→ **Exercise brief**:
Using the data below, reproduce exactly the lines from the line with "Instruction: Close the" to the line with "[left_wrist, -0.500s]", both included; pictures must be dropped.

..............................

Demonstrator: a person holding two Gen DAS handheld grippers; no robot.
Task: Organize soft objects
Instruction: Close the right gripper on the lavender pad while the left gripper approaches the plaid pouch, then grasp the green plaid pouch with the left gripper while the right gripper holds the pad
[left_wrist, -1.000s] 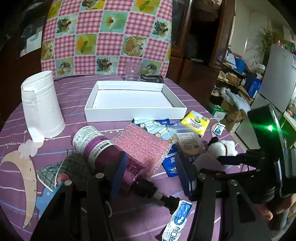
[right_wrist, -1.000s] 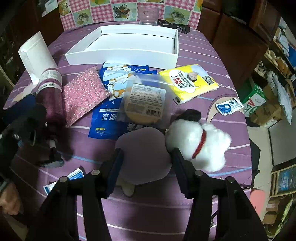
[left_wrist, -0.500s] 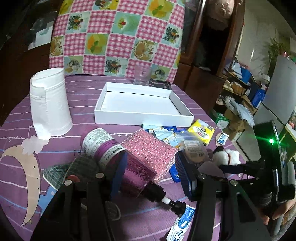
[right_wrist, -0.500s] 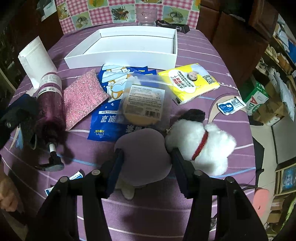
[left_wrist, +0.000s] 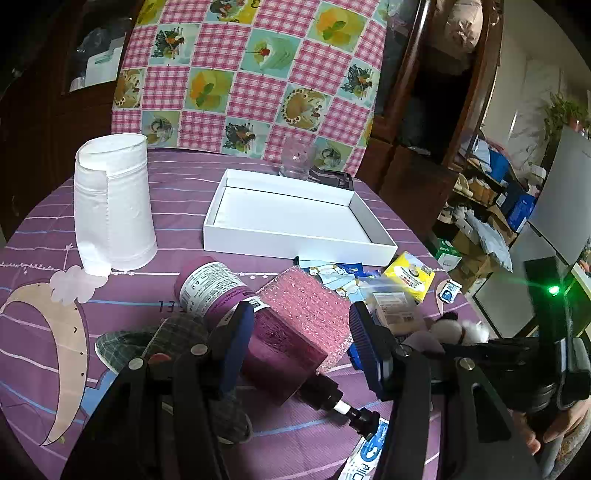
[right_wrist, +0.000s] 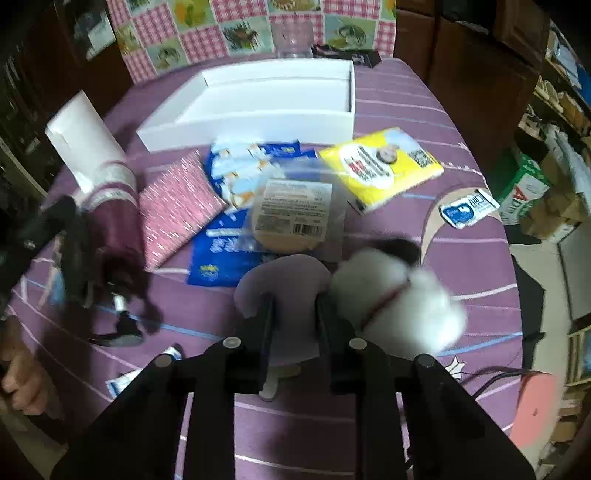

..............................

→ **Task response**:
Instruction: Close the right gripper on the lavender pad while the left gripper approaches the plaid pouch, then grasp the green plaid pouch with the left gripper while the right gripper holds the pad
[left_wrist, -1.000s] 
[right_wrist, -1.000s] 
[left_wrist, -0.500s] 

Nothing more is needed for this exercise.